BIG Data & Analytics, Data Science, Machine Learning - Random Insights!
#1: What really is BIG Data?
Today, we can store and process so much data that we have nearly captured reality; no more sampling biases/ errors or related issues - this is my definition of Big Data; not tera or peta bytes! If you have measured the entire population (or close to it) and not sample just a small fraction, resulting data is BIG Data!
#2: Analytics - what is in a name?
Analytics, Machine Learning, Data Science, pattern recognition, statistical modeling, data mining, knowledge discovery, predictive analytics, data science, adaptive systems, self-organizing systems, . . . There ARE subtle technical differences but let us just call it “Analytics”, at least in business applications!

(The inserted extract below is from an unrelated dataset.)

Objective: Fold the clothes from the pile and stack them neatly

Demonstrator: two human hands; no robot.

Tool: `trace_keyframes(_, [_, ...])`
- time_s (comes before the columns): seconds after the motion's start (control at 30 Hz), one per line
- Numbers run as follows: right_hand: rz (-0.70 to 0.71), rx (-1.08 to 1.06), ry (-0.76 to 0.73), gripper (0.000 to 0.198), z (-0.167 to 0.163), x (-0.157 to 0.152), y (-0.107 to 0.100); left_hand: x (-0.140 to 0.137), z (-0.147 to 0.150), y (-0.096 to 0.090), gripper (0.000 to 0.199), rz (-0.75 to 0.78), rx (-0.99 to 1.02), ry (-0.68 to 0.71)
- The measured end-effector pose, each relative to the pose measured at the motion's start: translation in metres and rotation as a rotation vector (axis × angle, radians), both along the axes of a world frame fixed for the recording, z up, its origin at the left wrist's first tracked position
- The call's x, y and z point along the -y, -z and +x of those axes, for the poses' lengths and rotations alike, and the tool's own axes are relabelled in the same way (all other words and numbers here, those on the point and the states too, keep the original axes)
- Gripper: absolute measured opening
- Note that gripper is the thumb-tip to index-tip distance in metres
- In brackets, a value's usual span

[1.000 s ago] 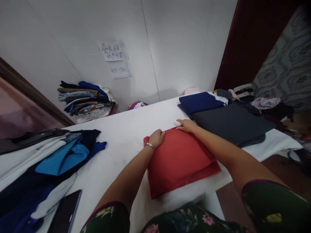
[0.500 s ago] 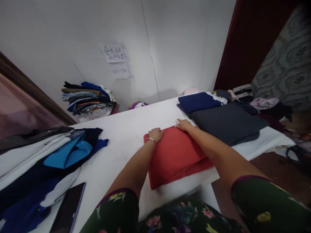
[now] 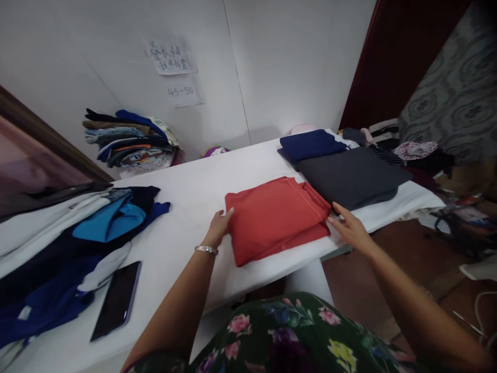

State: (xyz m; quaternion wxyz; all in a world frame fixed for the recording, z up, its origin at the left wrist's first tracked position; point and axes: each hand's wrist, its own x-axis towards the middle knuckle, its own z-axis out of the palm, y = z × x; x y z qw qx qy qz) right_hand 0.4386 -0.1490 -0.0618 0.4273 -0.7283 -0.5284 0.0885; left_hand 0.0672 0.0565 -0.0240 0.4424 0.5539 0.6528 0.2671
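A folded red garment (image 3: 275,220) with pale stitching lies flat on the white table. My left hand (image 3: 219,228), with a silver bracelet at its wrist, is at the garment's left edge. Its thumb touches the cloth while the other fingers stay apart from the thumb. On the opposite side, my right hand (image 3: 351,228) is by the right corner, with thumb and fingers spread and the fingertips at the edge. Just behind that corner sits a folded dark grey garment (image 3: 353,176), with a folded navy garment (image 3: 312,147) beyond it.
The white table (image 3: 186,202) runs along a wall. Loose clothes, including a bright blue piece (image 3: 111,217), are heaped at left beside a phone (image 3: 117,300). A tall stack of folded clothes (image 3: 130,137) stands behind the far edge. More clothes (image 3: 415,150) lie at far right.
Both hands have left the garment's far edge. The left came back to its left side, the right to its right corner. The garment's right part now shows folded layers and a stitched seam.
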Motion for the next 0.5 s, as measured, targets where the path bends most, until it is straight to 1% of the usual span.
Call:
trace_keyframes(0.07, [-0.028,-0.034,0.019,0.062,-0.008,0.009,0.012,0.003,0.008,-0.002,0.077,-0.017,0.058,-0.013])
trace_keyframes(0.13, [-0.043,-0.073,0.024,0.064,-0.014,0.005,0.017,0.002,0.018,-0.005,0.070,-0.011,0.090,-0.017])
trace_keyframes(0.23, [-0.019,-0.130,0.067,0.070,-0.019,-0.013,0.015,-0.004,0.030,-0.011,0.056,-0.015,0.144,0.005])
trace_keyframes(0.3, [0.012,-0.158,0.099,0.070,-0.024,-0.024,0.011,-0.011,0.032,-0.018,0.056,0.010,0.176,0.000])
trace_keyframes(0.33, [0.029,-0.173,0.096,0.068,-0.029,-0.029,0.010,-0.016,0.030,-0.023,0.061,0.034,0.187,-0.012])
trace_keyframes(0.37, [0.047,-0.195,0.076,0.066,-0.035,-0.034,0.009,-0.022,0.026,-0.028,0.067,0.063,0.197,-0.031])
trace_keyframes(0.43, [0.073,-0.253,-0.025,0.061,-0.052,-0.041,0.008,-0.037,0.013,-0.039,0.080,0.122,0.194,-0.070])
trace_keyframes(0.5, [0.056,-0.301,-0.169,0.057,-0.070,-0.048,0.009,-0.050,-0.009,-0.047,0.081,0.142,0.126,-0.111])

#3: Dynamics & Context Sensitivity:
When you hear “dynamics”, time always comes to mind first but it is only one of the many possibilities. Dynamics could be over any independent variable! Context-sensitivity to better identify a word within a sentence is also an example of dynamics.

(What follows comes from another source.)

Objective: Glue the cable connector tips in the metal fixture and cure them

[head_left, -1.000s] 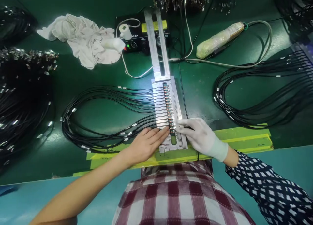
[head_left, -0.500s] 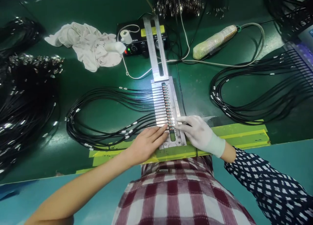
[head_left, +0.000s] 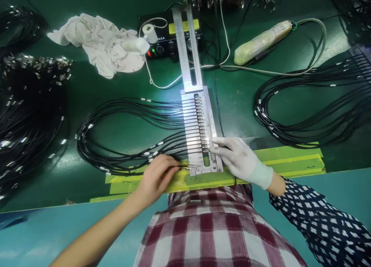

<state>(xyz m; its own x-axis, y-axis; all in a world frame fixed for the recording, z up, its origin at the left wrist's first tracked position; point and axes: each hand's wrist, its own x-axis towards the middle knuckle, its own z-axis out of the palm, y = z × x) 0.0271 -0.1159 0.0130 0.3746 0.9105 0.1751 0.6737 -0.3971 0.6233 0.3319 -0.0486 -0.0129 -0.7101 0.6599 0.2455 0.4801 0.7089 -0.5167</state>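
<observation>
My bare left hand [head_left: 158, 177] pinches the end of a black cable [head_left: 185, 167] between thumb and fingers, low at the left edge of a metal clamping fixture [head_left: 193, 145]. That cable's tip lies over the fixture's near end. My right hand [head_left: 239, 159], in a white glove, rests with stretched fingers on the fixture's right rail [head_left: 211, 124]. Its thumb is hidden. Several black cables [head_left: 95, 106] enter the fixture side by side from the left, their stripped ends in a row [head_left: 201, 122] along the slot. They loop back on the left.
Behind the fixture stands a black control box [head_left: 164, 50] with lit indicators, beside a crumpled white cloth [head_left: 98, 43]. A wrapped handle [head_left: 262, 43] lies at the back right. More cable bundles lie left [head_left: 31, 104] and right [head_left: 262, 112]. Yellow-green tape [head_left: 292, 162] lines the front edge.
My left hand has moved left and down off the row of cable ends and now pinches a cable at the near end. My right hand stays on the fixture. The view has shifted slightly.
</observation>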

#4: Artificial Intelligence & Intelligence Augmentation:
As a card-carrying Neuroscientist, I can say that creating Artificial Intelligence by mimicking the human brain seems to be a fool’s errand. If you think about neuronal axons along which electrical spikes travel, they are like conducting wires with insulation scraped off every few millimeters! THEN, the whole jumble of these billions of wires are dunked in a salt solution! Try sending your TCP/IP packets along such a network . . . I believe that the electric fields that these leaky wires produce have a major role to play in how the brain works. However, in silicon implementations of artificial brain today, electric fields are actively suppressed by careful physical layout and ground planes!

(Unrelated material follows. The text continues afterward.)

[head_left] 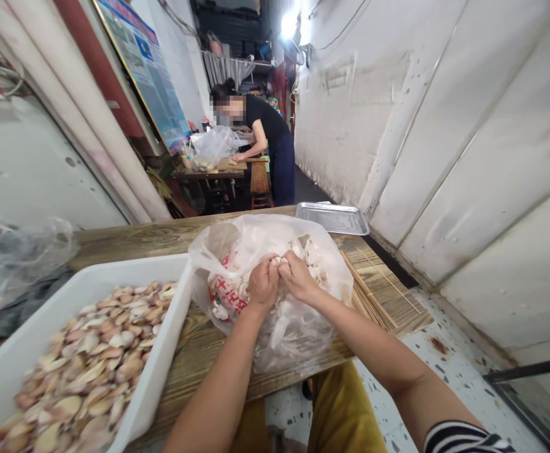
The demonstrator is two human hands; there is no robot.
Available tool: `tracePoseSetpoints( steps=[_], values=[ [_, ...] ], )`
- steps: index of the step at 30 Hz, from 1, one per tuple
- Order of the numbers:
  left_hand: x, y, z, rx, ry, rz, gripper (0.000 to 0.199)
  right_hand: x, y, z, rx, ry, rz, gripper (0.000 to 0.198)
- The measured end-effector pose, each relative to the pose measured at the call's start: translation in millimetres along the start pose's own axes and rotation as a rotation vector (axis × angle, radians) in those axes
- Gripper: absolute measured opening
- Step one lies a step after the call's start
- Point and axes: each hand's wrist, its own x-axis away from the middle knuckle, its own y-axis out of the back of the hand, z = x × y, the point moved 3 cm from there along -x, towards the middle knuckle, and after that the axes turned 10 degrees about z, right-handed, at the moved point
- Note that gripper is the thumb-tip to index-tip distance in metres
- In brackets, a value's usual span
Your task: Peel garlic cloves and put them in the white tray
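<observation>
My left hand and my right hand meet over an open plastic bag, fingers pinched together on a small pale garlic piece, mostly hidden by the fingertips. White garlic skins lie inside the bag, which has red printing on it. To the left of my hands a white plastic tub holds a thick layer of unpeeled garlic cloves. Both the bag and the tub rest on a wooden table.
A bundle of thin wooden skewers lies right of the bag. A metal tray sits at the table's far edge. Clear plastic is heaped at the left. Beyond, a person in dark clothes bends over another table.
</observation>
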Motion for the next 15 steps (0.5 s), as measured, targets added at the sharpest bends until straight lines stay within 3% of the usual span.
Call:
tracePoseSetpoints(
  steps=[3, 7, 10, 15],
  values=[
    [-2, 0, -3, 0.072, 0.040, 0.042, 0.038, 2, 5, -4, 0.059, 0.044, -0.027, 0.018],
    [-5, 2, -4, 0.069, 0.069, 0.178, 0.044, 5, 8, -2, 0.246, 0.145, 0.054, 0.024],
    [-5, 6, -4, 0.100, 0.102, 0.200, 0.043, 8, 5, 1, 0.390, 0.205, 0.040, 0.020],
    [-4, 2, 1, 0.411, 0.284, 0.273, 0.043, 7, 2, 9, 0.530, 0.243, -0.039, 0.018]
  ],
)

Now, there is a glimmer of hope for Artificial Intelligence of this sort. Our ancestors saw flying birds and dreamt of flying; our planes don’t flap their wings but they fly really, really well! Similarly, there may be a Wright Brothers who finds that last twist in the story and creates Artificial Intelligence that works like human brain but NOT by “flapping the wings” . . .
Instead of AI, I am a believer in IA or “Intelligence Augmentation”! When Doug Englebart wrote to ARPA about IA in the 1960’s, he could not have foreseen what Big Data can do. Englebart’s “Mother of All Demos” was really about Communication augmentation – computer mouse, video conferencing, hypertext, etc. With Big Data & Analytics, NOW we can truly do Intelligence augmentation! This is why all of us Data Scientists ought to be excited to be working in this field.
#5: UNIFIED Machine Learning:
Pattern Recognition and Classification is an excellent unifying perspective for Machine Learning (ML). In particular, the classic textbook of Duda & Hart, “Pattern Classification & Scene Analysis”, published in 1973 is a great starting point!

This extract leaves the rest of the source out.